▸ **About this exercise**: Write out each line of the material exactly as given, and drop the images.

▸ **Supplied material**:
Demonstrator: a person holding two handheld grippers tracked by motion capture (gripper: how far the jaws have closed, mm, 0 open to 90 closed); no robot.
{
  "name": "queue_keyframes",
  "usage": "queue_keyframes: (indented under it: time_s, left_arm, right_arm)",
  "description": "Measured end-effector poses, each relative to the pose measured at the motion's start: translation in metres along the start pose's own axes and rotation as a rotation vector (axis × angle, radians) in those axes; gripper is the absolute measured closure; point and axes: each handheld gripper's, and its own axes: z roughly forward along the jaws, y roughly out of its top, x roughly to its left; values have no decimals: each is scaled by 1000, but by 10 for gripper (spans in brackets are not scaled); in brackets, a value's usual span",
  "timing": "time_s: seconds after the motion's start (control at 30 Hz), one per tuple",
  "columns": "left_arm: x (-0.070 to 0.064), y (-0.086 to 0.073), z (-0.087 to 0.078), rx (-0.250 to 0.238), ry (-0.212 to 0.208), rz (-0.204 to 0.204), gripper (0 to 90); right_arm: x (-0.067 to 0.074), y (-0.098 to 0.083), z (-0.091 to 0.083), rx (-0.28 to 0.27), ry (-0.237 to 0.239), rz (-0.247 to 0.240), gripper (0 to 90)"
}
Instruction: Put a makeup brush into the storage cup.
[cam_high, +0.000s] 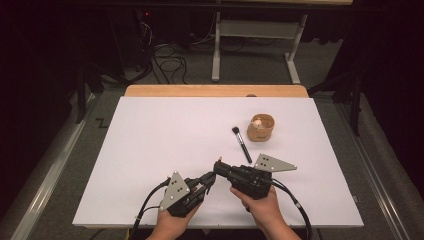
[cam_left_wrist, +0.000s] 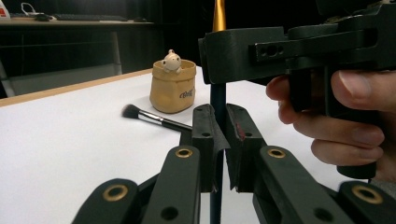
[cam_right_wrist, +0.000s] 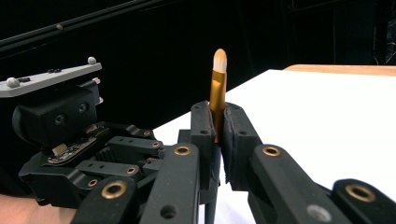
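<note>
Right tongs (cam_right_wrist: 218, 133) closed on a small brush (cam_right_wrist: 217, 88), gold ferrule between the pads, pale tip upright above them. Left tongs (cam_right_wrist: 93, 149) sit just beside, at lower left. White worktop (cam_right_wrist: 327, 121) stretches right, wooden far edge visible.

Lab or recording studio, not a home — dark room, black surroundings on all sides. Wooden table (cam_high: 215, 90) covered with a plain white sheet (cam_high: 165, 150), set up as a staged work surface. Grey carpet floor (cam_high: 250, 65) with loose cables (cam_high: 167, 62) trailing to equipment at the back. A metal-framed bench (cam_high: 260, 45) stands behind — a desk with a keyboard (cam_left_wrist: 88, 17) sits off to the side.
</note>
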Motion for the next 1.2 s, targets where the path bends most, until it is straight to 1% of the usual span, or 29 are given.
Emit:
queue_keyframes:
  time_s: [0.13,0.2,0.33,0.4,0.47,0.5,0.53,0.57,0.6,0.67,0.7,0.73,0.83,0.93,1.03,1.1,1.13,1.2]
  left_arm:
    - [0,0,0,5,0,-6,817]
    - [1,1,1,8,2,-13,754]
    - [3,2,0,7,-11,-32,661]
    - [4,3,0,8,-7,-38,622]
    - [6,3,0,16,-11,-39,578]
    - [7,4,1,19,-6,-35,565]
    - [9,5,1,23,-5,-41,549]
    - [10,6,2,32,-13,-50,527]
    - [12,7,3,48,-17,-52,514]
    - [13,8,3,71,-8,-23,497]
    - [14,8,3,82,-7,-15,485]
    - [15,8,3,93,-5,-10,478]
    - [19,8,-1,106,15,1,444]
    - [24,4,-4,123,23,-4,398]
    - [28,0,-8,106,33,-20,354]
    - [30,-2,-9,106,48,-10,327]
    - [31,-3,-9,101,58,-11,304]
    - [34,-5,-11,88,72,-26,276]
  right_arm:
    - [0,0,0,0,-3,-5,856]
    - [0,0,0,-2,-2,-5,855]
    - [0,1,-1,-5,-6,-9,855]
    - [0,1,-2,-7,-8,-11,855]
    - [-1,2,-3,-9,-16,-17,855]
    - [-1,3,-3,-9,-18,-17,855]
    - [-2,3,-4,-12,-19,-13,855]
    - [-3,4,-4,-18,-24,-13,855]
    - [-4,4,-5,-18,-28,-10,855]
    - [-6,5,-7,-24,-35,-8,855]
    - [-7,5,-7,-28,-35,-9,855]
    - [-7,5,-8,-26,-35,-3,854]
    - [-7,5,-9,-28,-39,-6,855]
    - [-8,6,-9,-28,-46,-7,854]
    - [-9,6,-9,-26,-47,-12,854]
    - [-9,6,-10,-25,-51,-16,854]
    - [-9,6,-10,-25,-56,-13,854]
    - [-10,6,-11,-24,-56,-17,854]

▸ **Reply to the task**:
Demonstrator: a person holding two handheld grippers tracked by motion capture (gripper: how far the jaws have closed, mm, 0 open to 90 closed); no robot.
{
  "name": "queue_keyframes",
  "usage": "queue_keyframes: (indented under it: time_s, left_arm, right_arm)",
  "description": "Measured end-effector poses, each relative to the pose measured at the motion's start: translation in metres along the start pose's own axes and rotation as a rotation vector (axis × angle, radians) in those axes; gripper is the absolute measured closure; point and axes: each handheld gripper's, and its own axes: z roughly forward along the jaws, y roughly out of its top, x roughly to its left; values have no decimals: each is scaled by 1000, but by 10 for gripper (spans in brackets are not scaled); in brackets, a value's usual span",
  "timing": "time_s: seconds after the motion's start (control at 30 Hz), one per tuple",
  "columns": "left_arm: x (-0.070 to 0.064), y (-0.086 to 0.073), z (-0.087 to 0.078), rx (-0.250 to 0.238), ry (-0.212 to 0.208), rz (-0.204 to 0.204), gripper (0 to 90); right_arm: x (-0.067 to 0.074), y (-0.098 to 0.083), z (-0.091 to 0.083), rx (-0.28 to 0.27), ry (-0.237 to 0.239), rz (-0.247 to 0.240), gripper (0 to 90)"
}
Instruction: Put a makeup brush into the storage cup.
[cam_high, +0.000s] 
[cam_left_wrist, +0.000s] 
[cam_right_wrist, +0.000s] 
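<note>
Right tongs (cam_right_wrist: 218, 133) closed on a small brush (cam_right_wrist: 217, 88), gold ferrule between the pads, pale tip upright above them. Left tongs (cam_right_wrist: 93, 149) sit just beside, at lower left. White worktop (cam_right_wrist: 327, 121) stretches right, wooden far edge visible.

Lab or recording studio, not a home — dark room, black surroundings on all sides. Wooden table (cam_high: 215, 90) covered with a plain white sheet (cam_high: 165, 150), set up as a staged work surface. Grey carpet floor (cam_high: 250, 65) with loose cables (cam_high: 167, 62) trailing to equipment at the back. A metal-framed bench (cam_high: 260, 45) stands behind — a desk with a keyboard (cam_left_wrist: 88, 17) sits off to the side.
</note>
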Motion for the next 1.2 s, targets where the path bends most, until it is straight to 1% of the usual span, or 29 are given.
Emit:
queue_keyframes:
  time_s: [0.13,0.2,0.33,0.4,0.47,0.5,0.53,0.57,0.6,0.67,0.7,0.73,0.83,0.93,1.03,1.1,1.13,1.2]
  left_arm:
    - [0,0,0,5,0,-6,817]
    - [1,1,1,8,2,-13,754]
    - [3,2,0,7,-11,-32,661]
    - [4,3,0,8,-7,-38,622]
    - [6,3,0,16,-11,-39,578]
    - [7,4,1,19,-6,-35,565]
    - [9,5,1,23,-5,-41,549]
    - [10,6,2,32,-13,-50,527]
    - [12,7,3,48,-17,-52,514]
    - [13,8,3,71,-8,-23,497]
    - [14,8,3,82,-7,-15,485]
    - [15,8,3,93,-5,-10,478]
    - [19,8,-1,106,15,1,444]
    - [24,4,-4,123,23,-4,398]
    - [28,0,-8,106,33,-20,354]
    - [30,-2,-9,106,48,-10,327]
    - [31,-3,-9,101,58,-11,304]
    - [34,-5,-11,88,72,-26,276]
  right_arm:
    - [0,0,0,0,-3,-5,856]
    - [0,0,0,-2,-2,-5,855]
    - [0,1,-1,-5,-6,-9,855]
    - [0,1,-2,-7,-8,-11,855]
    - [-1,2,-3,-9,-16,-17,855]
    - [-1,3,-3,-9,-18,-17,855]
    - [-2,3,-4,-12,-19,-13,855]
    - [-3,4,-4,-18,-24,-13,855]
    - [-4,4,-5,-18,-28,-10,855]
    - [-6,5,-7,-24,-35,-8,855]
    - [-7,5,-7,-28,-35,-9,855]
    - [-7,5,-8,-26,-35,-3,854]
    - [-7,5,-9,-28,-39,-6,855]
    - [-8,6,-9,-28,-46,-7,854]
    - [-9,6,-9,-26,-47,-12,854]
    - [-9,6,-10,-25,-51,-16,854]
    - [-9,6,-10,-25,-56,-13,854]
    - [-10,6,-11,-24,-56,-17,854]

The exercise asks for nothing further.